How To — Grafana Monitoring Dashboard for Shipchain Validator nodes

Shipmate.FR.nl
Shipchain (un) Official Community
6 min readAug 24, 2020
Example of a fully functionning Grafana Dashboard

End of July 2020, Shipchain launched its mainnet, a public delegated Proof of Stake sidechain of the Ethereum network (http://blog.shipchain.io/announcing-the-launch-of-shipchain-mainnet/).

Like every dPoS blockchains, blocks are validated by a few dozens of nodes at the max, called Validators, as a trade-off between decentralization and speed.

On top of securing their nodes, all Validators must guarantee maximum uptime to their Delegators who decided to stake their tokens to them since staking rewards are only allocated when the node is validating blocks.

In a humble attempt to roll-out best practices amongst all Shipchain Validators, the intent of this article is to provide a step by step procedure to set up a Grafana Dashboard, using Prometheus metrics and InfluxDB and Telegraf packages. This will be the requisite for the next article which will look into activating alerts on Grafana, when some critical parameters like Vote Percentage or Disk Space call out for immediate intervention from the sysadmin.

We will also cover in a third and last article how to set up a Dead Man Snitch on a Validator node, relayed in real-time to your mobile phone through PagerDuty — a complementary and crucial setup enabling any sysadmin to be properly notified, should all services (or the server itself) be completely down.

Now let’s get started…

We will first install and configure InfluxDB and Telegraf, then the Grafana server on your node and a few cronjobs. The next steps will then cover how to setup a pre-defined Dashboard looking like the one above.

STEP 1: Install the InfluxDB package

InfluxDB is the database where all data collected for the Dashboard will be stored (should any of these commands fail, feel free to refer to the official documentation: https://docs.influxdata.com/influxdb/v1.8/introduction/install/)

sudo curl -sL https://repos.influxdata.com/influxdb.key | sudo apt-key add -
source /etc/lsb-release
echo "deb https://repos.influxdata.com/${DISTRIB_ID,,} ${DISTRIB_CODENAME} stable" | sudo tee /etc/apt/sources.list.d/influxdb.list
sudo apt update
sudo apt install influxdb -y
sudo systemctl start influxdb
sudo systemctl enable influxdb
sudo apt install influxdb-client

Quick sense-check with the next 2 commands to make sure you get influxdb ports ‘8088’ and ‘8086’ on the ‘LISTEN’ state (note: you do not need to set up any firewall rules for these ports):

sudo apt install net-tools
netstat -plntu

Next 3 commands will create a database and a user both called ‘telegraf’ with a password of your choosing (just replace the text between the ‘ ‘)

influx
create database telegraf
create user telegraf with password 'yourpassword'
show databases
show users

STEP 2: Install the Telegraf package

Telegraf is pulling data from multiple sources and stores them in the InfluxDB database. Since this tutorial intends to deliver a keys-on-hand pre-defined Dashboard for a Shipchain Validator node, you will find a pre-defined telegraf.conf setting file at this address:

https://drive.google.com/file/d/1w0UF6s7YyV67daVtWaPBKENG-o8hE7_G/view?usp=sharing

There is a wide variety of plugins that can be added in the telegraf.conf file to customize your dashboard. Here is where you can read more about them: https://v2.docs.influxdata.com/v2.0/reference/telegraf-plugins/#:~:text=Telegraf%20is%20a%20plugin%2Ddriven,output%2C%20aggregator%2C%20and%20processor.

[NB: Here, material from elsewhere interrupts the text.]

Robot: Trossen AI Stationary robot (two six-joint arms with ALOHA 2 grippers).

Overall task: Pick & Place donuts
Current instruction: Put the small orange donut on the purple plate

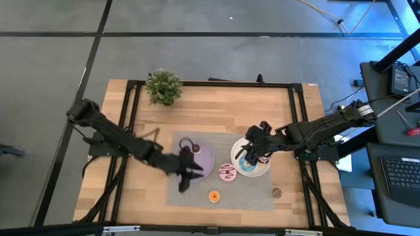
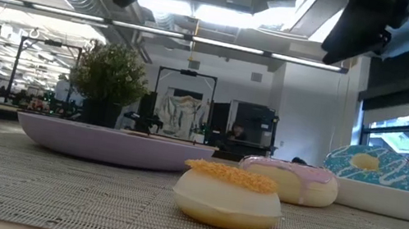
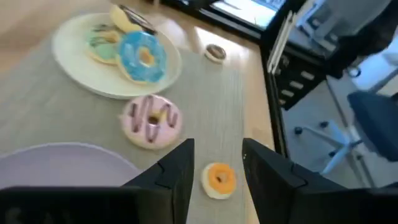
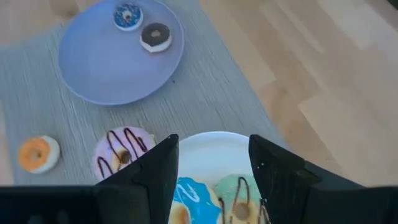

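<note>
My left gripper [image 1: 186, 176] [image 3: 217, 144] hangs open above the grey mat, just off the lilac plate's [image 1: 205, 157] near edge. An orange mini donut [image 3: 219, 179] [image 1: 214, 196] lies on the mat below and beyond it. My right gripper [image 1: 250, 155] [image 4: 214, 142] is open above the white plate [image 1: 261, 172], which carries a blue donut [image 3: 143, 56], a green one [image 3: 101, 43] and a chocolate one [image 3: 130, 18]. A pink donut [image 1: 228, 172] lies on the mat between the plates. Two minis [image 4: 127, 15] [image 4: 155, 36] sit on the lilac plate. A brown mini [image 1: 276, 193] lies near the mat's right corner.
A potted plant [image 1: 163, 86] stands at the table's far edge. The grey mat [image 1: 249, 196] covers the near middle of the wooden table. A black frame rail [image 1: 298, 131] runs along the table's right side. Desks and equipment stand beyond the right edge.
</note>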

sudo apt-get update && sudo apt-get install telegraf
sudo service telegraf start
sudo mv /etc/telegraf/telegraf.conf /etc/telegraf/backup_telegraf.conf
sudo vim /etc/telegraf/telegraf.conf #copy paste content of telegraf.conf backup file
sudo systemctl restart telegraf
sudo systemctl status telegraf
The parts in yellow can be customized according to your own installation.

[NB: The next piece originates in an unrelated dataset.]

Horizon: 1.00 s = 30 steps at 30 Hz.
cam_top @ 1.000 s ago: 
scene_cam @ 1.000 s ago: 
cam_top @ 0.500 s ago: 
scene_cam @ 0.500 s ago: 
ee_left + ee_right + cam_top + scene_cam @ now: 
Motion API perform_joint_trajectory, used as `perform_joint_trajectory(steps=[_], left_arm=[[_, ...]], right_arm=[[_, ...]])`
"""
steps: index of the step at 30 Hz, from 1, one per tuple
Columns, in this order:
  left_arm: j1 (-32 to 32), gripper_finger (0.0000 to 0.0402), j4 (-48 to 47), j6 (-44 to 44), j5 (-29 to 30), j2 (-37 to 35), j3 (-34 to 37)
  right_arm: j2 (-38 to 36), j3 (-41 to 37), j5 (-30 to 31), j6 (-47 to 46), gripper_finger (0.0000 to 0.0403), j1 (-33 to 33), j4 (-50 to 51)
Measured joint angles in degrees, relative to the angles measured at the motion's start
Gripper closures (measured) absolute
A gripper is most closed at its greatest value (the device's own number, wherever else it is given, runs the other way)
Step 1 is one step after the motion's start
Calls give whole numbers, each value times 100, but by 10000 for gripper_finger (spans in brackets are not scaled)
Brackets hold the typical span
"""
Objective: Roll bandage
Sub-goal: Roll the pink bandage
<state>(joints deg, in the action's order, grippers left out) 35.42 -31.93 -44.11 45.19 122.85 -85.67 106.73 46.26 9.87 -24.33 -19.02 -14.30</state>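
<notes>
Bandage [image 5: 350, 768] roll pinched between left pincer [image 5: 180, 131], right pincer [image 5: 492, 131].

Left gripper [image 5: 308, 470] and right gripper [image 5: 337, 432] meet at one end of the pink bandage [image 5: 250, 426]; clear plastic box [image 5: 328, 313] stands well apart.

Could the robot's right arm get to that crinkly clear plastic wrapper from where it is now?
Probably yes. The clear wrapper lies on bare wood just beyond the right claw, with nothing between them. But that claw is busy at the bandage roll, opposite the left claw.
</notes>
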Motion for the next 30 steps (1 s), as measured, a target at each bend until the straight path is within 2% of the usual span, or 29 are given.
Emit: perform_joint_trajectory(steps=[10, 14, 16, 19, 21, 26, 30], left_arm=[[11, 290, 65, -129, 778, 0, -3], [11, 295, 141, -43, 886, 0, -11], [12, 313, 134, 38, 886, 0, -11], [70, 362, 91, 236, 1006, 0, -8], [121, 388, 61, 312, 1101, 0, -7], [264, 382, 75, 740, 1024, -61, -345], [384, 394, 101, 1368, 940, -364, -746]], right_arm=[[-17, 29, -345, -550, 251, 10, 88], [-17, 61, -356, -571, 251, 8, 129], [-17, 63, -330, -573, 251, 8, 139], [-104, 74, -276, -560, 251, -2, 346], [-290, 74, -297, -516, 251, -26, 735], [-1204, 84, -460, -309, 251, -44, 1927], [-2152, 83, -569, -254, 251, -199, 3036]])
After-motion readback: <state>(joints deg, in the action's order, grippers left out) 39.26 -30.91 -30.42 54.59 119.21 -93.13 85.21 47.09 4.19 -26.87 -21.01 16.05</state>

STEP 3: Install the Grafana Server

Should any of these commands below fail or become outdated, feel free to refer to the official documentation: https://grafana.com/docs/grafana/latest/installation/debian/

The last 2 commands should ensure that Grafana server will be accessible from the outside but steps may differ depending on your own node setup and security measures.

sudo apt-get update
sudo apt-get install -y adduser libfontconfig1
wget https://dl.grafana.com/oss/release/grafana_7.0.1_amd64.deb
sudo dpkg -i grafana_7.0.1_amd64.deb
sudo systemctl enable grafana-server
sudo systemctl start grafana-server
sudo systemctl status grafana-server
sudo ufw allow 3000
sudo ufw default allow outgoing

STEP 4: Set up the Cronjobs

This will set up automatic tasks running every minutes on your server, storing the data appearing when typing ‘hydra client status’ in a few txt files. One Telegraf plugin will pick up the content of these txt files and make them accessible variables on Grafana.

sudo apt-get install jq
crontab -l
crontab -e

Do note that the first row on the cronjob needs to be looking like

PATH=/usr/local/sbin:/usr/local/bin:/sbin:/bin:/usr/sbin:/usr/bin:/snap/bin

But the content of this row will differ for every users. You can fortunately check the PATH above which is correct for your own installation.

type hydra

This command should return something like “hydra is hashed (/usr/local/bin/hydra)”. In that case you needed to have at least PATH=/usr/local/bin. Then the next rows of the cronjob should include the following 3 commands (please adapt the path to your own installation-‘niko’ was my own username-and remember to amend the telegraf.conf file accordingly).

*/1 * * * * hydra -o json client status > /home/niko/hydraoutput.json
*/1 * * * * hydra -o json client status | jq .is_caught_up 1>/home/niko/is_caught_up.txt
*/1 * * * * hydra -o json client status | jq .is_a_validator 1>/home/niko/is_a_validator.txt

STEP 5: Activate Prometheus on your node

Please check that Prometheus is activated on your node. Go to /shipchain-mainnet/chaindata/config/config.toml file, under section [instrumentation] and make sure prometheus=true

STEP 6: Setup Grafana Data Source

Note: Following instructions below are a full copy-paste of the tutorial available here - credits and copyrights to its authors -https://www.howtoforge.com/tutorial/how-to-install-tig-stack-telegraf-influxdb-and-grafana-on-ubuntu-1804/

Open your web browser and type you server IP address with port 3000.

http://YOURIP:3000/

Login with the default user ‘admin’ and password ‘admin’.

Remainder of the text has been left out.